# Verzauberungspergamente...



## Potpotom (26. November 2010)

Servus Leute,

Was haltet ihr eigentlich davon, dass man die Verzauberungspergamente jetzt ganz bequem beim NPC kaufen kann?

Ich persönlich bin etwas erschüttert - erst führen sie "Einmal-Glyphen" ein mit denen man zwar einmalig mehr Gold verdienen kann, aber insgesamt weniger verdient. Dann geben sie das Löschpulver an einen NPC und nun auch noch die Pergamente.

Alles kleine Ennahmequellen gewesen - aber immerhin waren es welche.

Ich frage mich wirklich, wohin Blizz mit den Berufen will. Ewige Gürtelschnalle vom Schmied, Stickmuster vom Schneider oder Beinrüstungen vom Lederer auch bald beim NPC?

Bergbau, Blümchenpflücker und Kürschner bald Zweitberuf und für alle erlernbar?

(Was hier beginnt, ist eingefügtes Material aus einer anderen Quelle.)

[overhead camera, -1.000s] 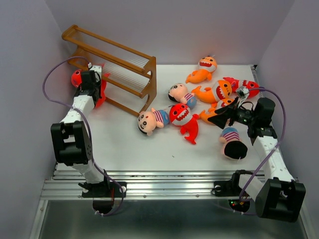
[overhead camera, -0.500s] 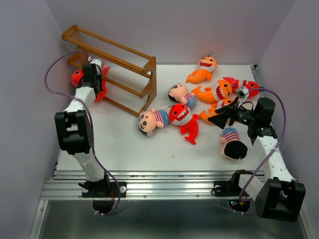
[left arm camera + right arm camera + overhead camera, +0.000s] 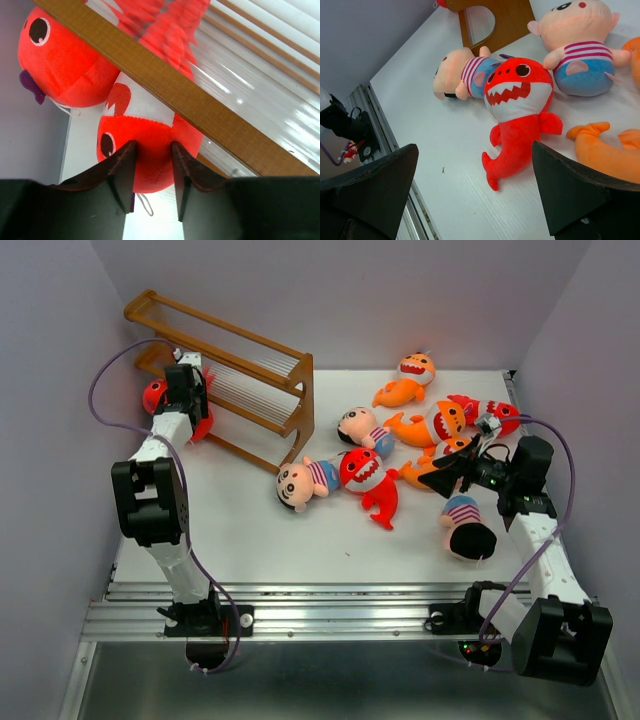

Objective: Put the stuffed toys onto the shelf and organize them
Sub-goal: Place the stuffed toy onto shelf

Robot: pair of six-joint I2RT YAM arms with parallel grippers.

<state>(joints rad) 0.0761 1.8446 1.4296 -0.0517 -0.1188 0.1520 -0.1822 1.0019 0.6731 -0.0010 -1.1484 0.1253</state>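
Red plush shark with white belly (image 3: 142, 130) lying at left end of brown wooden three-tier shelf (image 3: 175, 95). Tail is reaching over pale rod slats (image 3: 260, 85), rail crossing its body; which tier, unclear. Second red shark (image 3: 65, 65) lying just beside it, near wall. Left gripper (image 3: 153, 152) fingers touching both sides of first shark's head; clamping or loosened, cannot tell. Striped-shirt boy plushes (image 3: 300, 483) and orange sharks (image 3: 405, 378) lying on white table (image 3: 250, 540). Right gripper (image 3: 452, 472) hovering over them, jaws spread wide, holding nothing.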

Ich versteh das nicht... mein Berufs-DK ist Inschriftler und Ingi - den hat es mit den beiden letzten Patches total zerschossen. Braucht kein Mensch mehr.


----------



## bakkax (26. November 2010)

Ja zum Goldverdienen hats der Inschriftenkundler schwer - mal schauen ob mit Kata wieder neue erstrebenswerte Kartensets gibt


----------



## Schiimon (26. November 2010)

Also ich verdiene mit meinem Inschriftler besser als bisher, denn die Glyphen-Preise sind durch 4.0 in astronomische Höhen geklettert. Bei wenigen Inschriftlern auf meinem Server rechnet sich das stark.
Außerdem wirds mit Cata wieder besser, das "neue" Löschpulver gibt's nur noch bei Inschriftlern und neue Dunkelmondkarten versprechen feine Nebeneinkünfte.


----------



## bakkax (26. November 2010)

Das "neue" Löschpulver habe ich bereits beim Händler für 10 G gesehn ...


----------



## Potpotom (26. November 2010)

Schiimon schrieb:


> Also ich verdiene mit meinem Inschriftler besser als bisher, denn die Glyphen-Preise sind durch 4.0 in astronomische Höhen geklettert. Bei wenigen Inschriftlern auf meinem Server rechnet sich das stark.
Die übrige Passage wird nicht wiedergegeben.